We have updated our Terms of Service, Code of Conduct, and Addendum.

How are you handling token persistence?

I imagine a lot of people are using the Splunk Load Balanced destination with indexer discovery. How are you handling token persistence? We patch/recycle our Cluster Master monthly so looking for a method to "restore" the tokens without impacting data delivery. I believe tokens are stored in the kvstore, $SPLUNK_HOME/etc/passwd and $SPLUNK_HOME/auth/splunk.secret files.

Answers

  • Raanan Dagan
    Raanan Dagan Posts: 101 mod

    <@U02QJ374Z3R&gt; there are many who are using Splunk LB, but as far as I know .. using Indexer discovery + updating the Indexer discovery often .. I am not sure how often most customers updating the token ..

  • Raanan Dagan
    Raanan Dagan Posts: 101 mod

    with Cribl there are 2 ways (that I can think-off) to update the Indexer Discovery token. Manually in the UI or Cribl API

  • Raanan Dagan
    Raanan Dagan Posts: 101 mod

    Once you update the Token, Cribl will not impact data delivery since .. " Worker Process Rolling Restart During a restart, to minimize ingestion disruption and increase availability of network ports, Worker Processes on a Worker Node are restarted in a rolling fashion. 20% of running processes – with a minimum of one process – are restarted at a time. A Worker Process must come up and report as started before the next one is restarted. This rolling restart continues until all processes have restarted. If a Worker Process fails to restart, configurations will be rolled back. "

  • Paul Dott
    Paul Dott Posts: 33 ✭✭

    I don't use Indexer Discovery, nor do I recommend it to clients. Just say no.

  • Paul Dott
    Paul Dott Posts: 33 ✭✭

    <@U01J549PR6Y&gt; - it's not that I want to update the token regularly in Cribl (if at all unless a breach or something). But when I recycle my cluster manager the auth tokens get wiped on the Splunk side and would therefore be invalidated in Cribl indexer-discovery.. Granted this is more of a Splunk question, but figured enough Cribl customers leverage Splunk LB destination that someone has a solution for it.

  • Paul Dott
    Paul Dott Posts: 33 ✭✭

    <@UEGNG8MJB&gt; any particular reason? Curious what better method exists to maintain a working list of online indexers.

  • Jon Rust
    Jon Rust Posts: 475 mod

    i used DNS. one name, all the indexer IPs behind it.
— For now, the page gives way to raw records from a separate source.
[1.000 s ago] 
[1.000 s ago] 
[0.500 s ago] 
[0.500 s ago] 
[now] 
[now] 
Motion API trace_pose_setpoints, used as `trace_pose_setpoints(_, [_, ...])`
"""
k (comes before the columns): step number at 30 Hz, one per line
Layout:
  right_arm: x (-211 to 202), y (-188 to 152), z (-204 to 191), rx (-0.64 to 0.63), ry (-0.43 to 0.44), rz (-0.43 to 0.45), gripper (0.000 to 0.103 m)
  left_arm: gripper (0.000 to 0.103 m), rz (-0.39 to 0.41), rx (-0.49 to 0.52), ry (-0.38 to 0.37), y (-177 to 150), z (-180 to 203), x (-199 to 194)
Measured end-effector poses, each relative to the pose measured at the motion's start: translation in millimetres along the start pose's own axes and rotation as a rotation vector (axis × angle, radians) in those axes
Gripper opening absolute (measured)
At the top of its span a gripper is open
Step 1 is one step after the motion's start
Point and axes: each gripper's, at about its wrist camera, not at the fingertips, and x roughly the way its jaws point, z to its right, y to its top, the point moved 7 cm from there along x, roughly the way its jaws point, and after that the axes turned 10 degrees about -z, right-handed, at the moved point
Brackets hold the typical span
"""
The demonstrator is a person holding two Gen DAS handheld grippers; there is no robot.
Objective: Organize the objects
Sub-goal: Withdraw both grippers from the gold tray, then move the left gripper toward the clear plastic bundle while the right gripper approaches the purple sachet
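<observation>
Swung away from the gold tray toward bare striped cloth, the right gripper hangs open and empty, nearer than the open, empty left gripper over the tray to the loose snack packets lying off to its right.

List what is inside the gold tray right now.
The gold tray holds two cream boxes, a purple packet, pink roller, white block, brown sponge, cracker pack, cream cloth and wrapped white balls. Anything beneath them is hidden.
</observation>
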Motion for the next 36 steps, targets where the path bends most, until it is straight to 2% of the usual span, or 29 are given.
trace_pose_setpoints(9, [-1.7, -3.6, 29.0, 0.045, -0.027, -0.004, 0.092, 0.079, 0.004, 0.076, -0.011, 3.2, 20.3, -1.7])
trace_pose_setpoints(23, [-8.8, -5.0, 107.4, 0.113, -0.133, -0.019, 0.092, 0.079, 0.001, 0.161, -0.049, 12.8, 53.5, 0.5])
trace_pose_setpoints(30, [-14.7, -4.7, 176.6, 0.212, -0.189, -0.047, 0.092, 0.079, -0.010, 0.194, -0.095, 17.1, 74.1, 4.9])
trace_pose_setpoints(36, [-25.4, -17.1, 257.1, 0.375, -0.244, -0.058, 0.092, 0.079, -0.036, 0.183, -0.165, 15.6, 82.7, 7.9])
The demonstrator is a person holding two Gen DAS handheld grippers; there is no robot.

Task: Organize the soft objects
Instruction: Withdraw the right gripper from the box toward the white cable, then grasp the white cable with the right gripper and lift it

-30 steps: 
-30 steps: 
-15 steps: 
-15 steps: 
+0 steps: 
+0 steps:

I'm curious why a CM restart trashes the token. Never seen that before.

  • Paul Dott
    Paul Dott Posts: 33 ✭✭

    Not a restart, but swapping out the EC2 instance for updated AMI etc.

  • Paul Dott
    Paul Dott Posts: 33 ✭✭

    We also recycle the indexers for the same reasons. (security compliance)

  • Raanan Dagan
    Raanan Dagan Posts: 101 mod

    As Jon said, most common that I have seen are the DNS alternative

  • Paul Dott
    Paul Dott Posts: 33 ✭✭

    DNS. Cribl handles DNS round robin waaaay better than Splunk. And being an old-school network guy who prefers an NLB over any round robin DNS, that says something. The programmers did an excellent job of leveraging DNS entries that are loaded with IPs. And the Cribl load balance approach is better than Splunk's.

  • Raanan Dagan
    Raanan Dagan Posts: 101 mod

    I've found DNS is just reliable with Stream.

  • Paul Dott
    Paul Dott Posts: 33 ✭✭

    Thanks. So then the 'discovery' config would look something like this?

  • Jon Rust
    Jon Rust Posts: 475 mod

    correct!

  • Paul Dott
    Paul Dott Posts: 33 ✭✭

    great....stay tuned. :smile:

  • Paul Dott
    Paul Dott Posts: 33 ✭✭

    Worked like a charm. Thanks for the guidance on this, much appreciated.

  • Paul Dott
    Paul Dott Posts: 33 ✭✭

    One follow up, which backpressure method best suits Splunk LB destination? The way I understand this setting, is that if the destination (ie Splunk indexers) cannot receive data: » block - buffer in memory on cribl workers » drop - /dev/null it » PQ - queue it on disk on the cribl workers until destination is accepting data

  • Jon Rust
    Jon Rust Posts: 475 mod

    enable PQ

  • Jon Rust
    Jon Rust Posts: 475 mod

    and set-up some constraints around the storage

  • Jon Rust
    Jon Rust Posts: 475 mod

    i would enable compression too (not on by default iirc)

  • Paul Dott
    Paul Dott Posts: 33 ✭✭

    Reading https://docs.cribl.io/stream/persistent-queues/#persistent-queue-details-and-constraints|this, it looks like the PQ's use workers' storage. Hard to but a number on the amount of storage a worker can allocate for PQ, since it's relative to the amount of data you'd be sending to the destination, right?

  • Jon Rust
    Jon Rust Posts: 475 mod

    yes rate of sending * expected down time / number of workers * compression expected

  • Jon Rust
    Jon Rust Posts: 475 mod

    if you were doing 240 GB per day, that's 10 GB per hour divided by 2 workers == 5 GB per worker; then factor in compression

  • Jon Rust
    Jon Rust Posts: 475 mod

    and add 50% :slightly_smiling_face:

  • Paul Dott
    Paul Dott Posts: 33 ✭✭

    napkin math ftw thanks a lot Jon. I did set it to 5GB, since our workers are on Fargate and have 20GB of ephemeral storage by default. And since PQ is worst case sort of scenario, ie the entire indexer cluster is :dumpsterfire: , seems to be a safe setting.

  • Jon Rust
    Jon Rust Posts: 475 mod

    eggzactly

  • Jon Rust
    Jon Rust Posts: 475 mod

    don't overthink it

  • Jon Rust
    Jon Rust Posts: 475 mod

    or over-provision it

  • Paul Dott
    Paul Dott Posts: 33 ✭✭

    > don't overthink it too late for that :laughing:

  • Raanan Dagan
    Raanan Dagan Posts: 101 mod

    One more note .. Max queue size is per Worker Processes (not per Worker node)